No regular updates to the list of destinations from which travellers arriving in the UK are exempt from quarantine requirements will be made over the festive period.
Transport Secretary Grant Shapps said the travel corridors list would not be amended before January 7 2021 unless “emergency removals” were required due to a spike in coronavirus cases.
Uruguay, Namibia and the US Virgin Islands were removed from the list on Thursday, in what was the last regular update for three weeks.
Passengers arriving in the UK from these countries from 4am on Saturday must self-isolate.
Mr Shapps said the decision to suspend weekly changes to the travel corridors list would provide “certainty to those travelling over Christmas”.
The travel industry has claimed for months that the threat of a destination being removed from the travel corridors list has put many people off booking holidays this year.
The Department for Transport (DfT) said in a statement: “The Government has made consistently clear it will take decisive action to contain the virus, including removing countries from the travel corridor list rapidly if the public health risk of people returning from a particular country without self-isolating becomes too high.
“This remains the case over the festive period and we will continue to monitor the data on levels of imported infection and take urgent action if needed.”

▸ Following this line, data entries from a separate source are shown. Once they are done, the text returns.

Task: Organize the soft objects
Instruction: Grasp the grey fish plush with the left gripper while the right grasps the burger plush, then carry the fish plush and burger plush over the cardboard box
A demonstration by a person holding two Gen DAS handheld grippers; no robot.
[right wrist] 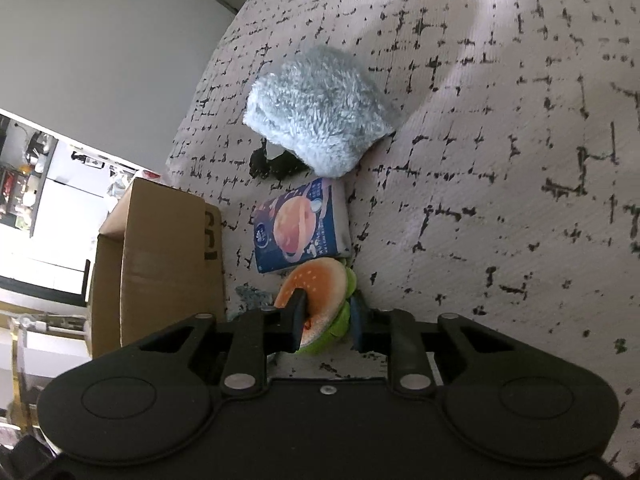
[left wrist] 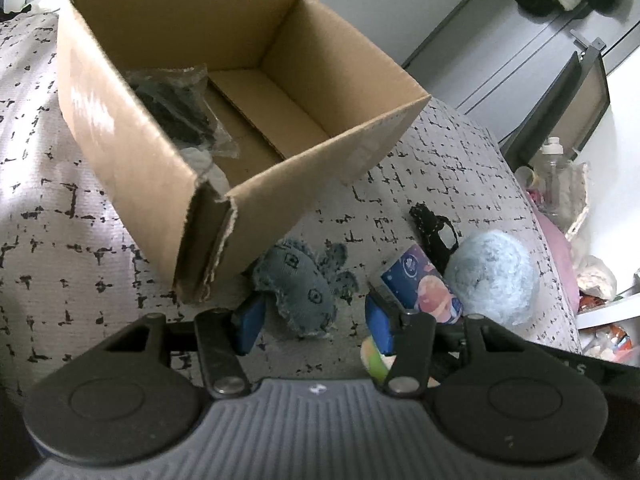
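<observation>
An open cardboard box sits on the patterned bed cover, with a bagged black item inside. In the left wrist view, my left gripper is open around a blue-grey denim plush toy lying just in front of the box. Beside it lie a blue planet-print pack and a fluffy light-blue ball. In the right wrist view, my right gripper is shut on a burger plush. The pack, the fluffy ball and the box lie ahead.
A black strap-like item lies behind the pack and shows under the ball in the right wrist view. A bottle and bags crowd the right bed edge. The patterned cover stretches to the right.
</observation>
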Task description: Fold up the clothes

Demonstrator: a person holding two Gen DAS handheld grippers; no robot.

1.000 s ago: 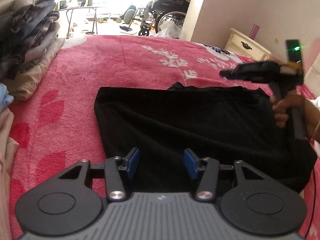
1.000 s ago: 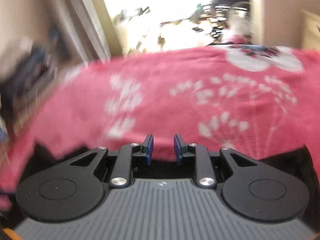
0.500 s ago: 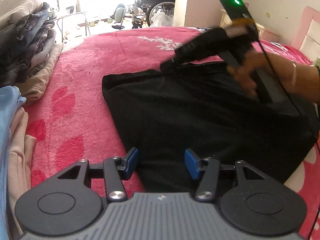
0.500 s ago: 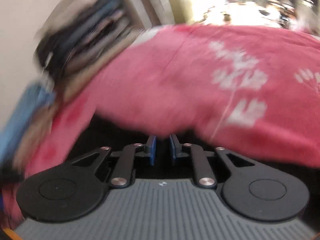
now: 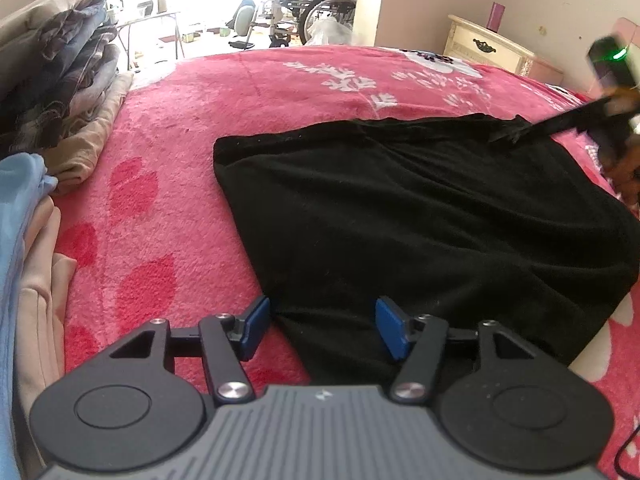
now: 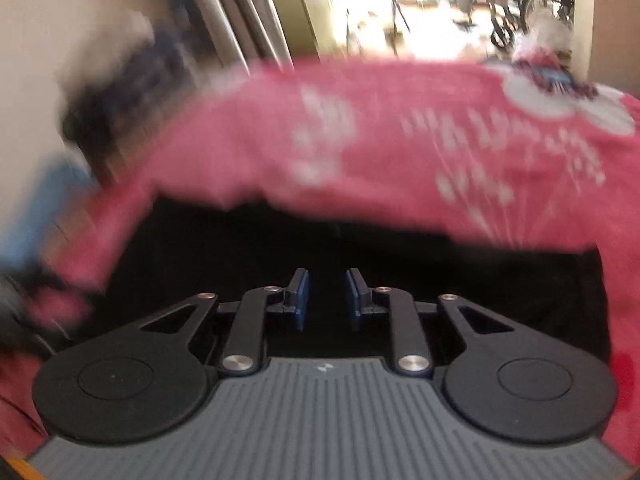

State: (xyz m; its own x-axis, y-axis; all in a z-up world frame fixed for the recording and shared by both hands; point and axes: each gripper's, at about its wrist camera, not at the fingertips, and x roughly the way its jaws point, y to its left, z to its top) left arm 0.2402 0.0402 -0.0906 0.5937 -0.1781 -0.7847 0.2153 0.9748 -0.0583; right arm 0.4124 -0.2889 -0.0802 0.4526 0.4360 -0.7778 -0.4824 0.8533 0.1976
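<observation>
A black garment [image 5: 420, 216] lies spread flat on a pink blanket [image 5: 192, 184] patterned with white sprigs and red dots. It is a plain, matte cloth, folded into a broad slab with a rounded corner at its far left and a thicker, bulging edge on the right. Its long axis runs from just ahead of the left gripper [image 5: 323, 330] away toward the upper right of the left wrist view, where its far edge is ruffled and slightly raised.

The left gripper's blue pads [image 5: 390, 334] stand well apart, and the jaws have just been opening wider; the garment's near left edge lies between and beneath them, with no pad pressing on it. The left pad sits just at the cloth's edge, over the blanket.

The right gripper [image 5: 508, 136] reaches in from the right, its tips at the ruffled far corner of the garment. In its own view (badly blurred) the right gripper [image 6: 325, 300] shows its pads a narrow gap apart, after just opening a little, with black cloth below them; whether any cloth is pinched cannot be told.

To the left of the left gripper stands a stack of folded clothes [image 5: 60, 80], with a light blue and beige pile [image 5: 20, 240] nearer. No containers are in view.
</observation>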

Most people arriving in the UK from non-exempt destinations must enter a 10-day quarantine period.
But those returning to England can end their self-isolation period if they take a coronavirus test at least five days after they arrive and get a negative result.
The Test to Release programme got off to a chaotic start when it launched on Tuesday, with several of the initial 11 testing firms on a Government-approved list struggling to cope with demand.
The DfT said on Thursday that more than 20,000 tests have been sold and it insisted the system has sufficient capacity.